Hacker News new | past | comments | ask | show | jobs | submit login

Just block Google tag manager itself. Gets two birds stoned at the same time.



How would you do that? Isn't it the server that talks to Google Tag Manager, not the browser?


Google tag manager in my experience is a script executed by the browser. Then it installs itself in the page and performs the inner payload of user script insertions. It’s a Trojan horse, really. You can block Google tag manager’s embed scripts. I wasn’t aware of a backend integration but it’s certainly possible.

Regardless, I use a DNS based ad blocker (pihole) and it takes care of all this stuff. I occasionally need to turn it off or whitelist domains (like Google tag manager) for client work, but normally I have it blocked.


> Google tag manager in my experience is a script executed by the browser.

Isn't the whole point of this new change that it runs server-side, using a proxy that you install on the website so it uses the same domain?

> Regardless, I use a DNS based ad blocker

But it's the same domain name isn't it?


A Server-Side GTM container compliments a client-side container, it does not fully replace it.
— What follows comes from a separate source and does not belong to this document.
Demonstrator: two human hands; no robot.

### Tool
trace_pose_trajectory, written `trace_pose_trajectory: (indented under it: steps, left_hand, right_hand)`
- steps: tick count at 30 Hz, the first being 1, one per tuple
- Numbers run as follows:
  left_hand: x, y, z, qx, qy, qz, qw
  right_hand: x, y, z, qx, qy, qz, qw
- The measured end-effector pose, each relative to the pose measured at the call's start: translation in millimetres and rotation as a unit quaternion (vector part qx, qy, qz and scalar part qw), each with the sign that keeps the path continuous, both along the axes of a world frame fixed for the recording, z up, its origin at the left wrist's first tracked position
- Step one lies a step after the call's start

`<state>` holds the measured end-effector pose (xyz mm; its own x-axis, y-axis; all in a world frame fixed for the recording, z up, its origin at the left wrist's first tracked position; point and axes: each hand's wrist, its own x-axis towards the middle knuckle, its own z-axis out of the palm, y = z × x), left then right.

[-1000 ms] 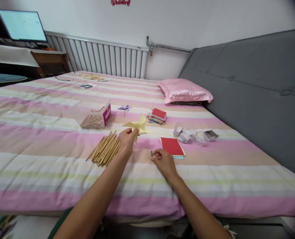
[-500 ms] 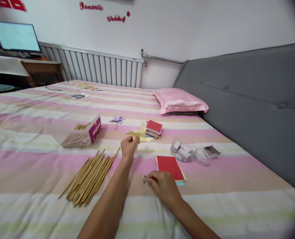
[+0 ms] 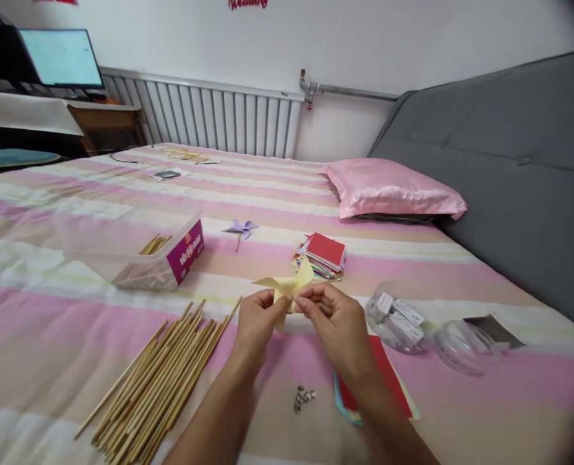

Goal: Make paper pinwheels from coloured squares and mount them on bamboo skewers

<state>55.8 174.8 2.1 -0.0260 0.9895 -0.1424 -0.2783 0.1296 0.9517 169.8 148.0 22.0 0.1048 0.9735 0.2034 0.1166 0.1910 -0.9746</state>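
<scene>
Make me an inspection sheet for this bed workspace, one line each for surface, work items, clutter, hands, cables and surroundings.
Surface: striped bedspread, pink, white and pale green bands.
Work items: yellow paper pinwheel held above the bed; small metal fasteners lying below the hands; bamboo sticks in a loose pile at the left.
Clutter: clear stick box; purple pinwheel; paper stack; red sheet; two clear plastic tubs.
Hands: left hand and right hand both pinch the pinwheel at its centre.
Cables: thin dark cord on the far edge of the bed.
Surroundings: pink pillow, grey headboard, radiator, monitor.
</scene>
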Motion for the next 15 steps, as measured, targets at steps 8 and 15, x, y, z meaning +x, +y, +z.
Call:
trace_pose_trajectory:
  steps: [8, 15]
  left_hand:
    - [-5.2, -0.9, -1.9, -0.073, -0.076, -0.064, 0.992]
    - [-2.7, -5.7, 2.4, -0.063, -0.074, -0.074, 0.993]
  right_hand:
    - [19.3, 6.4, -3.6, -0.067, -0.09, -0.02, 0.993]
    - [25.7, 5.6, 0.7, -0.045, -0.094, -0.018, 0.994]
Some processing happens on the server, but event data must still be sent to the server-side container first. For now, the "standard" deployment of a server-side is that it receives hits directly from the browser, orchestrated by a traditional client-side container. So the client-side script is still there, just less bloated.
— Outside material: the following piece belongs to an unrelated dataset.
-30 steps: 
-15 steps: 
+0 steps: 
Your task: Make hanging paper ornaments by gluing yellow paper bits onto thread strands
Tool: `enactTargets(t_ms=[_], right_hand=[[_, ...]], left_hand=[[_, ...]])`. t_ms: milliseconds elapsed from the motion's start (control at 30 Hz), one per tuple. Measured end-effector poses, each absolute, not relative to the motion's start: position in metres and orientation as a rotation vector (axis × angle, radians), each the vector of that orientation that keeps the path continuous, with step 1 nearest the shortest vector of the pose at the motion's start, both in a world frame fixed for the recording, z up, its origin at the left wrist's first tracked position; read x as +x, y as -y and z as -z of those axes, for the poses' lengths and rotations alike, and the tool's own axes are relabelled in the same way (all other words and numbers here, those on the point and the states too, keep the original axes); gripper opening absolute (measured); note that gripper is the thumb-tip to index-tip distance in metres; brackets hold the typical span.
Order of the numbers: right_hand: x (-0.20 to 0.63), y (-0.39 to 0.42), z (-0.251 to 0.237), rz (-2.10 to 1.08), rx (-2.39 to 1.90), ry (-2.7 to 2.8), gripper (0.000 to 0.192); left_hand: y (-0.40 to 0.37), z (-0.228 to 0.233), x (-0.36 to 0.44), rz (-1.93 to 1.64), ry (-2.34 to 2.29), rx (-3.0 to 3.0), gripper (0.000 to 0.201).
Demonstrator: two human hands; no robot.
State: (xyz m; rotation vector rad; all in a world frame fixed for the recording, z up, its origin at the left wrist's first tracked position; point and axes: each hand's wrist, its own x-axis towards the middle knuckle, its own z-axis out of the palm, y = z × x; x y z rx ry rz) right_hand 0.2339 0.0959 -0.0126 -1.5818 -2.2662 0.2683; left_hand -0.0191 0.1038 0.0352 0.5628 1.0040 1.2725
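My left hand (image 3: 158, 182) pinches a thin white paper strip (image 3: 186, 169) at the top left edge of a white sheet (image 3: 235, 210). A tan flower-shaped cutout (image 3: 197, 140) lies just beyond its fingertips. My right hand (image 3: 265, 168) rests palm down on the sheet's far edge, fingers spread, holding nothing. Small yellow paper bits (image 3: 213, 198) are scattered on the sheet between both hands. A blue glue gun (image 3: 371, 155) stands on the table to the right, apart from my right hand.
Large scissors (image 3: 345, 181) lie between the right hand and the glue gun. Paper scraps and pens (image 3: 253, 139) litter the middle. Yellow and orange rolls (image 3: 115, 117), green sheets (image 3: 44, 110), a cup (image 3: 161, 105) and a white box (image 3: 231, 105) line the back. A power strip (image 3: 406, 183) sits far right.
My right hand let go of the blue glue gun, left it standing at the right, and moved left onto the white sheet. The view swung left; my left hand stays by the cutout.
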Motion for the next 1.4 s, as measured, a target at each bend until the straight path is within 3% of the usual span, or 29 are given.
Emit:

The server-side container has built-in facilities for serving up the client-side container script. Meaning that domain-name blocking will not prevent this. DNS-based also has some issues: Server-Side Containers run in App Engine, blocking them basically means blocking anything running on GCP.



Current GTM, configured (via the server UI) to inject tracker X:

gtm javascript loads, pulls down the config, injects tracker X javascript into the browser

new gtm:

gtm javascript loads, pulls down config, streams events to google servers to fan out to tracker X as configured

So blocking gtm.js off tagmanager.google.com / www.googletagmanager.com / the various other domains still blocks all gtm injected tags.
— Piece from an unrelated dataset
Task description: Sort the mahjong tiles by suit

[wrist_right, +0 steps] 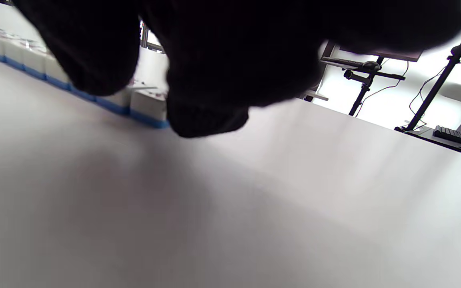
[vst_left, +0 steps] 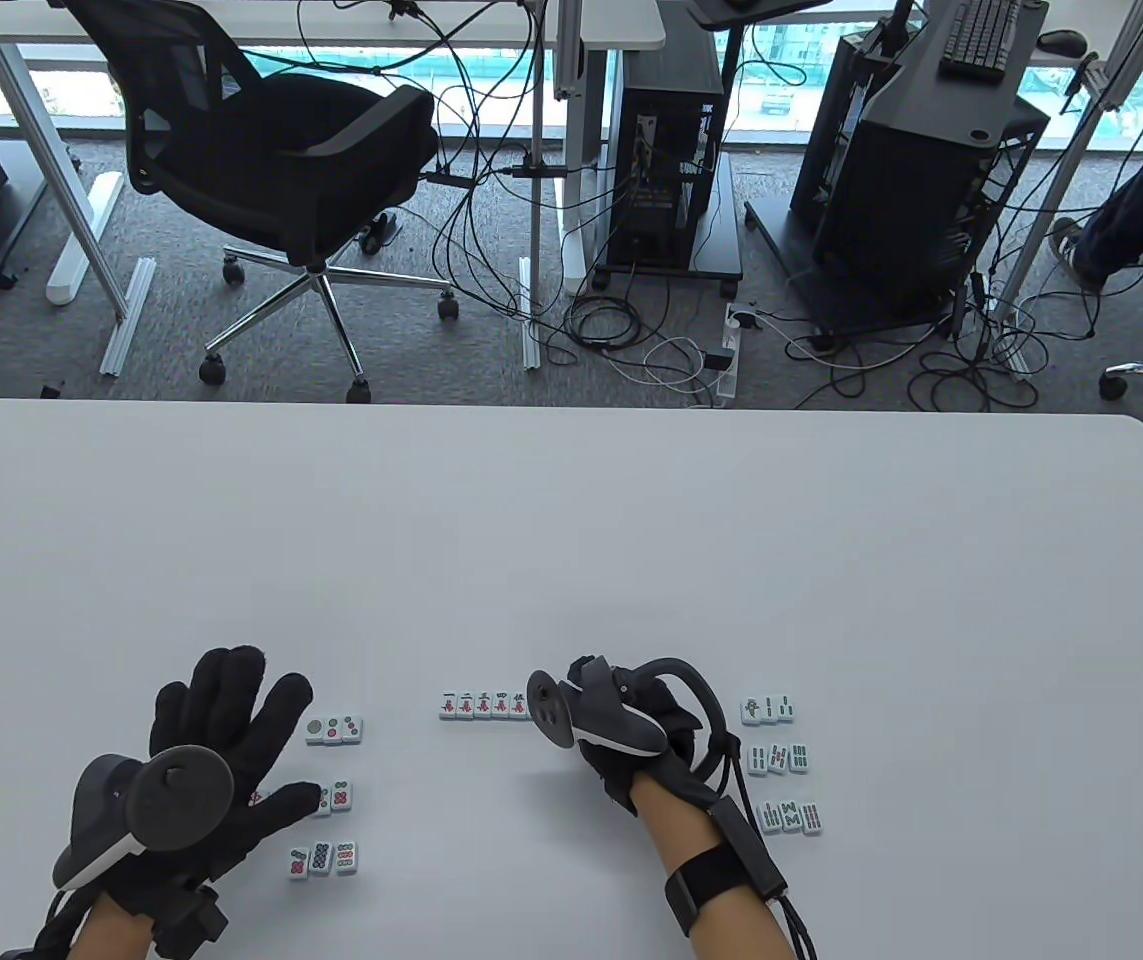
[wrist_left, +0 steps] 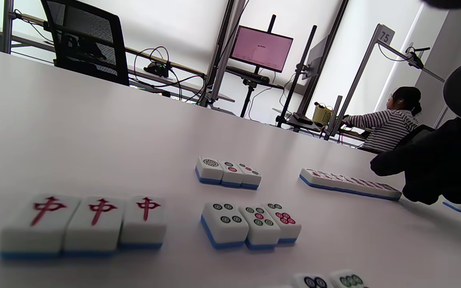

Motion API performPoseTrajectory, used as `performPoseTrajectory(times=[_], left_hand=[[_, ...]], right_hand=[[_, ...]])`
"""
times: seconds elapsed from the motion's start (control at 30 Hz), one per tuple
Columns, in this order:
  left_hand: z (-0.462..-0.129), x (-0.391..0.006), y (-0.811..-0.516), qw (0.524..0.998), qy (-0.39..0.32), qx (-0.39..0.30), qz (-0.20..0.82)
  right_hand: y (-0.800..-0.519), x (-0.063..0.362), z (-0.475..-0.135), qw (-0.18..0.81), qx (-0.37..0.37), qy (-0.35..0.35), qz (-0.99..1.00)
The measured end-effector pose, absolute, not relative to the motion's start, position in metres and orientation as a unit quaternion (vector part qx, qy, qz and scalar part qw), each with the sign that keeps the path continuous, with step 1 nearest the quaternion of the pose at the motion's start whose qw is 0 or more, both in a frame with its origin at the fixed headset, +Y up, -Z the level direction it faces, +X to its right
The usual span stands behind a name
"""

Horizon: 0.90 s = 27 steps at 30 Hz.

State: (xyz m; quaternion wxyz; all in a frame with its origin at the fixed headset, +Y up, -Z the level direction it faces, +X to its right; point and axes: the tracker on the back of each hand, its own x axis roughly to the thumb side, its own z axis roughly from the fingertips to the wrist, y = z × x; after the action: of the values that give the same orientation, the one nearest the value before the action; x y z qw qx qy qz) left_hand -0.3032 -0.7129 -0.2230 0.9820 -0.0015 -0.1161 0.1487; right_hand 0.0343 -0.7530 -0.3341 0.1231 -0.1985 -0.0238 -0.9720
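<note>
While our spread, empty left hand (vst_left: pixel 221 740) rests on the desk (vst_left: pixel 571 520) over the red-dragon tiles (wrist_left: pixel 82 224), our right hand (vst_left: pixel 621 735), grip hidden, should nudge the character row (vst_left: pixel 484 704) flush, gently.

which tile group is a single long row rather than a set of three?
The row of white, blue-backed mahjong tiles with red character marks, mid-table at the right hand. Every other visible group, circles left and bamboo right, is a triplet.
</note>
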Motion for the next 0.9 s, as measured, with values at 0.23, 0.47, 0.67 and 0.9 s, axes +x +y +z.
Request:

The tl;dr is they're become much closer to segment -- which does the data fanout internally to segment. But they should still be straightforward to block.


This is not how GTM server side works. There is not a single call to Google domains from the client, when GTM server side is set up to its fullest. The config (gtm.js) will be loaded from my subdomain and not googletagmanager.com. Also gtm.js can be renamed.


Per the docs here [1], that is not true. You continue to load gtag.js off the googletagmanager.com domain; subsequent events can flow to a custom domain.

[1] https://developers.google.com/tag-platform/tag-manager/serve...


Couldn't you still recognize the script by its content?


No because the script contents can change from site to site. Maintaining an index for every site would get you closer, but individual sites can trivially tweak things to break fingerprinting as often as they want. Even on every request.


Exactly, this is already done for tracking scripts, since it's commong to use proxies to load tracking scripts.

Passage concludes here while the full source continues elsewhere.